Problem to work on: Leave out all pictures while repeating the records exactly and completely.

::::::

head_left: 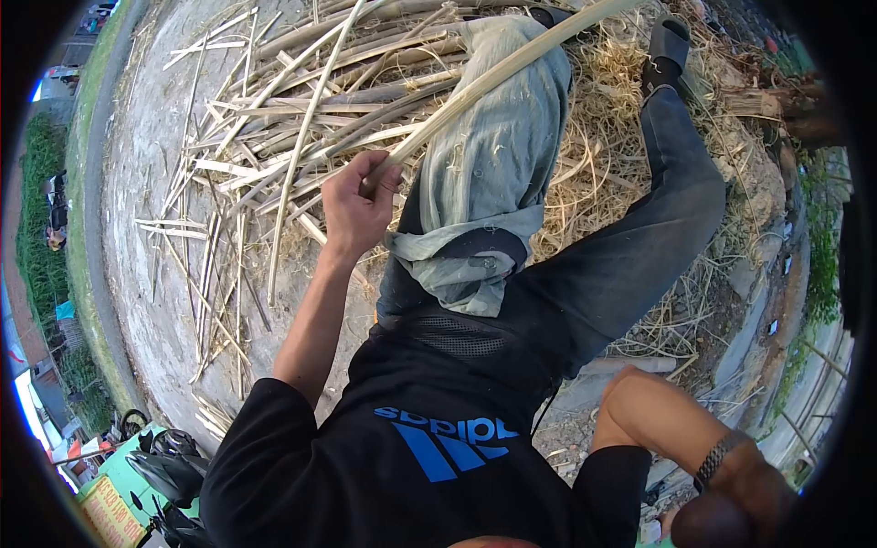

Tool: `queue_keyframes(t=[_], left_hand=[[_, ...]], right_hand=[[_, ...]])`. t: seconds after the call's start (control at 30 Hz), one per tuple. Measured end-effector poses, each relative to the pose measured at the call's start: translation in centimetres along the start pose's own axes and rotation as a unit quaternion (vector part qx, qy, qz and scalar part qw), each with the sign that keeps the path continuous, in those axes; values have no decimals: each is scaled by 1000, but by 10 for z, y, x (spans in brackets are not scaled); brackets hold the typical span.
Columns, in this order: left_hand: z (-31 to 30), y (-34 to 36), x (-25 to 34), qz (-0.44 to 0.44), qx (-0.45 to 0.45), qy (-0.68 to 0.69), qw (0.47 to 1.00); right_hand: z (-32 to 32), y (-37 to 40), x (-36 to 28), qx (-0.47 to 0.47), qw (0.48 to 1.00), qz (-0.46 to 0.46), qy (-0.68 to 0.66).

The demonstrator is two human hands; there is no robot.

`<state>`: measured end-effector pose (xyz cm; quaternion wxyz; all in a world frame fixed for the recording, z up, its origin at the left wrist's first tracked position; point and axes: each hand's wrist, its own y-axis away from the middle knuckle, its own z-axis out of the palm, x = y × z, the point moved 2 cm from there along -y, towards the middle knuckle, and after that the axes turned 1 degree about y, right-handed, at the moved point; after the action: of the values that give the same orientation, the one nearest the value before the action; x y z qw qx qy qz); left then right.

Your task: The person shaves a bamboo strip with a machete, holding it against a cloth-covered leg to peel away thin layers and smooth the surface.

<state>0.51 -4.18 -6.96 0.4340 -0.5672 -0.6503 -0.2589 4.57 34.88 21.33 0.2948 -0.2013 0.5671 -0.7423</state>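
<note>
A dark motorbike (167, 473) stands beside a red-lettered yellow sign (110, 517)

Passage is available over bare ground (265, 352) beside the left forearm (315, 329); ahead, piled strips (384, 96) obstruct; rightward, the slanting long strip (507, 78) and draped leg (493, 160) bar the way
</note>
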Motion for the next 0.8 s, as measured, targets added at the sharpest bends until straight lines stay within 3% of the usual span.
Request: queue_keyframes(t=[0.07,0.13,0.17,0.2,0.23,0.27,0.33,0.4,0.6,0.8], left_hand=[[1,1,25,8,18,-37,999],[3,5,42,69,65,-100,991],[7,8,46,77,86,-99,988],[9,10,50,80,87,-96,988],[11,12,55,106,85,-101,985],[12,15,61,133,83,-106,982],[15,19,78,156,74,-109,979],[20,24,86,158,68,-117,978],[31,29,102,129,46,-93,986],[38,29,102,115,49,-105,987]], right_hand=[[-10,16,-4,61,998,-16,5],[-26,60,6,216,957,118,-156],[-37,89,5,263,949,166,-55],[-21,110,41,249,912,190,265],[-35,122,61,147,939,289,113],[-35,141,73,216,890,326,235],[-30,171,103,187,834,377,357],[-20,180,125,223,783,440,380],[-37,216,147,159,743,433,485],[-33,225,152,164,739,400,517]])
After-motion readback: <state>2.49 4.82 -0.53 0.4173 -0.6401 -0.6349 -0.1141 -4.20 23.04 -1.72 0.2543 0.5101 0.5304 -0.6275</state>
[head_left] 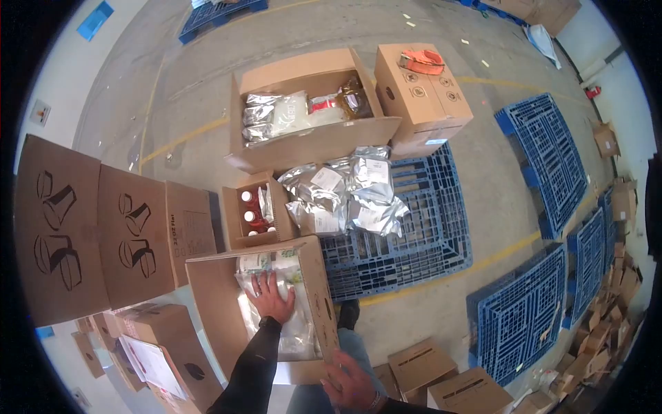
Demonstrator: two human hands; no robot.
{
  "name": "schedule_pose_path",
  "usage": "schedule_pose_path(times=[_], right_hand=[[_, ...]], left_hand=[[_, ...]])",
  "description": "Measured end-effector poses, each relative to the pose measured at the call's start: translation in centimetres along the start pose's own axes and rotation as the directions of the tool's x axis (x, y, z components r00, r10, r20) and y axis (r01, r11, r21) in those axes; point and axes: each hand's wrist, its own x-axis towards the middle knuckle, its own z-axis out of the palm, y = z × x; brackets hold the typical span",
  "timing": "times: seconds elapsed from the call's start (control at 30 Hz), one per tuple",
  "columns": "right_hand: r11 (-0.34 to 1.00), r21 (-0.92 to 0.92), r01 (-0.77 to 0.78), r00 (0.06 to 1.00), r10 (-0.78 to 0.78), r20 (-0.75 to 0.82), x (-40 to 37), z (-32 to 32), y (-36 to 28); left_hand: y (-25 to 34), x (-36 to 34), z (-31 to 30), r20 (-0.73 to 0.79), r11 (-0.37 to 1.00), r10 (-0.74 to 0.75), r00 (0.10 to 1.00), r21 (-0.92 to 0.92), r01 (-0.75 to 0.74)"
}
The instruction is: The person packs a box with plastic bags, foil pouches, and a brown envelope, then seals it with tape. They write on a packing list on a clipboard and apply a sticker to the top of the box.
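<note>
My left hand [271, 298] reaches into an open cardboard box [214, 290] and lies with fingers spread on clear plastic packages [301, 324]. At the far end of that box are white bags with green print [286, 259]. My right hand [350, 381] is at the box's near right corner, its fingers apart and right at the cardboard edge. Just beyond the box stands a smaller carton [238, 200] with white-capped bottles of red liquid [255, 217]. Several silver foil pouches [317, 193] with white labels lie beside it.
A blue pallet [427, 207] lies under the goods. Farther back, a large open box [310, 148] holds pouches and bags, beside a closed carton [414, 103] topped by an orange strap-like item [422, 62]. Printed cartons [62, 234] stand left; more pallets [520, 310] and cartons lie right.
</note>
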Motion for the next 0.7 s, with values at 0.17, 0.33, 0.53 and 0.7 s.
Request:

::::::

Written solution:
head_left: 

Tool: `queue_keyframes(t=[_], left_hand=[[_, ...]], right_hand=[[_, ...]])`. t: seconds after the call's start (control at 30 Hz), one per tuple. Measured end-effector poses, each relative to the pose measured at the call's start: translation in centimetres along the start pose's own axes and rotation as a unit quaternion (vector part qx, qy, qz and scalar part qw), each with the sign that keeps the path continuous, in those axes; values have no decimals: each is scaled by 1000, but by 10 for z, y, x (spans in brackets are not scaled); brackets hold the typical span.
Columns, in this order: left_hand: z (-31 to 30), y (-34 to 36), x (-25 to 34), qz (-0.44 to 0.44), qx (-0.45 to 0.45), qy (-0.68 to 0.69), qw (0.47 to 1.00); right_hand: z (-32 to 32), y (-37 to 40), x (-36 to 28), qx (-0.47 to 0.47), qw (0.48 to 1.00), qz (-0.46 to 0.46), qy (-0.68 to 0.66).

The demonstrator is two human hands; there is no robot.

`<state>`: measured end-effector pose (xyz cm; quaternion wxyz; all in a world frame fixed for the recording, z up, its origin at the left wrist's first tracked position; point and axes: each hand's wrist, its own y-axis away from the middle knuckle, its own z-axis out of the palm, x = y × z, the point moved 2 cm from there along -y, towards the middle knuckle, and after that the axes turned 1 degree about y, right-handed, at the moved point; after the action: of the values that give the same orientation, the one nearest the value before the action; x y z qw qx qy qz); left then right.

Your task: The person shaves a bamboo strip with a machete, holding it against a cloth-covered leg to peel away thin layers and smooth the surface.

<state>0.51 -4.18 -6.96 0.4340 -0.5672 -0.6503 -0.2589 4.57 34.88 21.33 0.2948 -0.2013 0.5671 -0.7423</state>
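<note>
A dark motorbike (167, 473) stands beside a red-lettered yellow sign (110, 517)

Passage is available over bare ground (265, 352) beside the left forearm (315, 329); ahead, piled strips (384, 96) obstruct; rightward, the slanting long strip (507, 78) and draped leg (493, 160) bar the way
</note>
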Motion for the next 0.8 s, as measured, targets added at the sharpest bends until straight lines stay within 3% of the usual span.
Request: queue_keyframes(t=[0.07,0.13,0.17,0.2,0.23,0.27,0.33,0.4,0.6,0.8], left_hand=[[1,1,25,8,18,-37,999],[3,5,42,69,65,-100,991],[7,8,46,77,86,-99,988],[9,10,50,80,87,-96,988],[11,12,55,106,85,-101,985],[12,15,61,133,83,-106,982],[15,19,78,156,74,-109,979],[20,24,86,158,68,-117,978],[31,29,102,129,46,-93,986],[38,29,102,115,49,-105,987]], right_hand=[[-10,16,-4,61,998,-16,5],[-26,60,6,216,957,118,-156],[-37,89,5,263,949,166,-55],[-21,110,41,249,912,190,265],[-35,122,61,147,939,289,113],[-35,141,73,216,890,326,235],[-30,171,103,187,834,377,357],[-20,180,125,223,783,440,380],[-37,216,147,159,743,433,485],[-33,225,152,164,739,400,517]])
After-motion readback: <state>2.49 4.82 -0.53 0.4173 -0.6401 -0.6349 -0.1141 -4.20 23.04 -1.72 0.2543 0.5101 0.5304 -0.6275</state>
[head_left] 
Demonstrator: two human hands; no robot.
{
  "name": "schedule_pose_path",
  "usage": "schedule_pose_path(times=[_], right_hand=[[_, ...]], left_hand=[[_, ...]])",
  "description": "Measured end-effector poses, each relative to the pose measured at the call's start: translation in centimetres along the start pose's own axes and rotation as the directions of the tool's x axis (x, y, z components r00, r10, r20) and y axis (r01, r11, r21) in those axes; point and axes: each hand's wrist, its own x-axis towards the middle knuckle, its own z-axis out of the palm, y = z × x; brackets hold the typical span",
  "timing": "times: seconds elapsed from the call's start (control at 30 Hz), one per tuple",
  "columns": "right_hand: r11 (-0.34 to 1.00), r21 (-0.92 to 0.92), r01 (-0.77 to 0.78), r00 (0.06 to 1.00), r10 (-0.78 to 0.78), r20 (-0.75 to 0.82), x (-40 to 37), z (-32 to 32), y (-36 to 28); left_hand: y (-25 to 34), x (-36 to 34), z (-31 to 30), r20 (-0.73 to 0.79), r11 (-0.37 to 1.00), r10 (-0.74 to 0.75), r00 (0.10 to 1.00), r21 (-0.92 to 0.92), r01 (-0.75 to 0.74)"
}
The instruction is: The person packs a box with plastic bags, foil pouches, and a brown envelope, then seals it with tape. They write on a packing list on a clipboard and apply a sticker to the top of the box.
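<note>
My left hand [271, 298] reaches into an open cardboard box [214, 290] and lies with fingers spread on clear plastic packages [301, 324]. At the far end of that box are white bags with green print [286, 259]. My right hand [350, 381] is at the box's near right corner, its fingers apart and right at the cardboard edge. Just beyond the box stands a smaller carton [238, 200] with white-capped bottles of red liquid [255, 217]. Several silver foil pouches [317, 193] with white labels lie beside it.
A blue pallet [427, 207] lies under the goods. Farther back, a large open box [310, 148] holds pouches and bags, beside a closed carton [414, 103] topped by an orange strap-like item [422, 62]. Printed cartons [62, 234] stand left; more pallets [520, 310] and cartons lie right.
</note>
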Motion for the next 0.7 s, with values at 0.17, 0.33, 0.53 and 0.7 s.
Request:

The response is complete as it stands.